Die Zerwürfnisse zwischen den konservativ-neoliberalen Koalitionspartnern wurden bereits vor einigen Monaten sichtbar, nachdem der inkompetente und von der Coronakrise überforderte Gesundheitsminister Vlad Voiculescu (USR-PLUS) von Premierminister Florin Cîţu (PNL) im April entlassen worden war. Vor einigen Tagen folgte Justizminister Stelian Ion (USR-PLUS), dem der Premier vorwarf, die Verteilung von Subventionen blockiert zu haben.

Zur Begründung des Rücktritts hieß es jetzt kryptisch seitens der USR-PLUS, Cîțu habe „die Koalition bewusst und zynisch in die Luft gesprengt“, und zwar im „eigenen politischen Interesse“. Der Hauptvorwurf der neoliberalen reformistisch grundierten USR-PLUS gegen die Nationalliberalen bezog sich auf ein umstrittenes regionales Entwicklungsprogramm, das jene Ortschaften und Bezirke bevorzugt, in denen PNL-Anhänger als lokale Amtswalter eingesetzt wurden bzw. als Bürgermeister wirken.

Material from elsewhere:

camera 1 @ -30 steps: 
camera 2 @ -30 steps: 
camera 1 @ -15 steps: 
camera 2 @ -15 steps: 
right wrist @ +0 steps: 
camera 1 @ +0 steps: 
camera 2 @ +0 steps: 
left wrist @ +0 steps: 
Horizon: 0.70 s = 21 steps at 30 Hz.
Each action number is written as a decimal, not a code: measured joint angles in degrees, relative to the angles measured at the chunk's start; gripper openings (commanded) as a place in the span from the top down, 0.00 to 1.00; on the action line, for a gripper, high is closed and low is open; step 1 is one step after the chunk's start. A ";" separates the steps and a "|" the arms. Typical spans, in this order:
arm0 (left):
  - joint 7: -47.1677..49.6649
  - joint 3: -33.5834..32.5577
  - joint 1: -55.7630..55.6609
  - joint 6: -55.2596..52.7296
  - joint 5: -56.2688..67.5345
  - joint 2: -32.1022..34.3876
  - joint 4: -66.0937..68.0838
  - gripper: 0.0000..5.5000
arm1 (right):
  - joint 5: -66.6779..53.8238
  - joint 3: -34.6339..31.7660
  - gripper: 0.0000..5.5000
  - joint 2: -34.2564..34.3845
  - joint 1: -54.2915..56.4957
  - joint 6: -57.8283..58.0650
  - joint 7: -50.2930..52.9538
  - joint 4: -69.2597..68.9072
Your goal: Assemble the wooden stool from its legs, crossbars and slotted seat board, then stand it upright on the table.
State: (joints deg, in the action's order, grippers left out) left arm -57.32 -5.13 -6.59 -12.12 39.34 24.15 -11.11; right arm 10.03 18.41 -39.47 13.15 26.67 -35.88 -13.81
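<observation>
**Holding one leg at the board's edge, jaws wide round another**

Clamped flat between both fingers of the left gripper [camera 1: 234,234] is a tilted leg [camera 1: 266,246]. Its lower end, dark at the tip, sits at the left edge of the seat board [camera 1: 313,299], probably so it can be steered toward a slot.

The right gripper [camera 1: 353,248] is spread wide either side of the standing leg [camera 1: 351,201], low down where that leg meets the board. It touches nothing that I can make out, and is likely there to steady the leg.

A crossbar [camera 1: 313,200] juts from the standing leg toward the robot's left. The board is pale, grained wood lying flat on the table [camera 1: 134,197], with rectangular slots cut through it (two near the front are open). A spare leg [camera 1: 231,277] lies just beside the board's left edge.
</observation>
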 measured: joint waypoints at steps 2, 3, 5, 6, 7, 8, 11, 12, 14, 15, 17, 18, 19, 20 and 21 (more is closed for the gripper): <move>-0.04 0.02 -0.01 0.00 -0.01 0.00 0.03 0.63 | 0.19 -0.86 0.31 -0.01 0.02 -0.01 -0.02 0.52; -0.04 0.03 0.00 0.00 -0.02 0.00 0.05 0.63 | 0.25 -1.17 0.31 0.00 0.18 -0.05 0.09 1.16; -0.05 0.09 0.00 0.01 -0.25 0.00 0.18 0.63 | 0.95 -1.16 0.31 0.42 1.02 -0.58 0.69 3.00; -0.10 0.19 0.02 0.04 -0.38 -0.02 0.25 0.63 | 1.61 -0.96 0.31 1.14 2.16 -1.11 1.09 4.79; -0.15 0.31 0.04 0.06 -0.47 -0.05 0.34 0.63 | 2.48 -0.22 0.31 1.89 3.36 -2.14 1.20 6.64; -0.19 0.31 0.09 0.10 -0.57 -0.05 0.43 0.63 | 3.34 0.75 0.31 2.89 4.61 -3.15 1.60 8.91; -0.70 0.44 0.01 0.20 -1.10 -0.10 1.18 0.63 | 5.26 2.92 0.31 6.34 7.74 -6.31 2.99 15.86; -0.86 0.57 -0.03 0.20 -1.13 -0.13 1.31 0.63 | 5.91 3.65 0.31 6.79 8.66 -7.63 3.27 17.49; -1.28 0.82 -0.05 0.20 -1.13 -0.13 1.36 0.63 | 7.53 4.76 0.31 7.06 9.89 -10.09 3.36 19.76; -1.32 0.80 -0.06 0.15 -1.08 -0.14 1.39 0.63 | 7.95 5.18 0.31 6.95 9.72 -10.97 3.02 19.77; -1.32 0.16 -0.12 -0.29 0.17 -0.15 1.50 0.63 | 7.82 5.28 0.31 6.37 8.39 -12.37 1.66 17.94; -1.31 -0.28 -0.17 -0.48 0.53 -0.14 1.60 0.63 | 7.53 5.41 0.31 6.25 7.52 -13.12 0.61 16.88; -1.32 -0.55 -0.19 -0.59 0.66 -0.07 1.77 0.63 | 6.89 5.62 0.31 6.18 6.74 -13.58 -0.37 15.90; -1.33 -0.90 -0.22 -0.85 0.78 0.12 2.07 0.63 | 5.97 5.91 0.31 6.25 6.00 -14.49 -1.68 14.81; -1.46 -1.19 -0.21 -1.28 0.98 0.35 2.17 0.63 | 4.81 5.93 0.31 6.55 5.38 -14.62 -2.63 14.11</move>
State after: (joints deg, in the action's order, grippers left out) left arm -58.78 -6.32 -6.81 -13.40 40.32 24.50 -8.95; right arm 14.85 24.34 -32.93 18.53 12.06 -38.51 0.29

Die Verteilung finanzieller Ressourcen an eigene Parteifreunde hat Tradition in Rumänien. Gegen diese Form der Korruptionsverschleierung, die auch die sozialdemokratischen Vorgängerregierungen praktizierten, gingen in den vergangenen Jahren Tausende auf die Straßen. Die jetzt geplatzte Koalition hatte vollmundig versprochen, gegen jegliche Form der Korruption vorzugehen und einen neuen, sauberen Politikstil durchzusetzen.

Fette Zuwendungen

Die geplanten, fetten Zuwendungen für die Parteigänger des Premiers sind aber auch ein Versuch, diese davon zu überzeugen, für Cîţu bei dem Ende September stattfindenden Kongress als zukünftigen PNL-Chef zu stimmen. Der derzeitige, frühere Ministerpräsident und noch amtierende PNL-Vorsitzende Ludovic Orban soll ausgeschaltet und somit auch die Gefahr einer denkbaren Ernennung zum Regierungschef gebannt werden.

Staatspräsident Klaus Johannis, der der PNL nahesteht, hält seine schützende Hand über Cîţu, dessen sofortigen und bedingungslosen Rücktritt die USR-PLUS fordert, um eventuell wieder der Regierungskoalition beizutreten.

Inzwischen hintertreibt die PNL zusammen mit der oppositionellen und früher als „rote Pest“ beschimpften pseudo-sozialdemokratischen Partei (PSD) die Einbringung eines Misstrauensantrages. Den hatte die USR-PLUS zusammen mit der rechtsradikalen, homophoben und fundamentalistischen Allianz für die Vereinigung der Rumänen (AUR) unterschrieben, um die gesamte Regierung aus ihrem Amt zu vertreiben.

Rumänische Medien behaupten, die PNL habe der PSD nun hinter verschlossenen Türen versprochen, auch ihren Leuten etwas von dem 50 Milliarden Lei schweren Kuchen des Entwicklungsprogramms zukommen zu lassen, wenn sie behilflich sei, die Einbringung des Misstrauensantrages im Parlament zu verzögern oder gar zu verhindern.

Nicht vor den Karren spannen

In der Öffentlichkeit verkündete jedoch die PSD großspurig, sie wolle einen eigenen Misstrauensantrag vorlegen, für den dann auch die Abgeordneten anderer Parteien im Parlament stimmen könnten. Vor den Karren der USR-PLUS und der AUR ließen sich die Sozialdemokraten, die bei der letzten Wahl 2020 29 Prozent der Stimmen erhalten hatten, nicht spannen.

Sie vertreten die Meinung als Partei, dass der von Johannis in den Regierungssattel gehobenen PNL mit ihren nur 25 Prozent nicht das Recht zustehe, die Führung des Kabinetts zu beanspruchen. Aus diesem Grund lehnen die Sozialdemokraten sowohl eine große Koalition als auch vorgezogene Wahlen ab, die dem zermürbenden Hickhack ein Ende setzen könnte.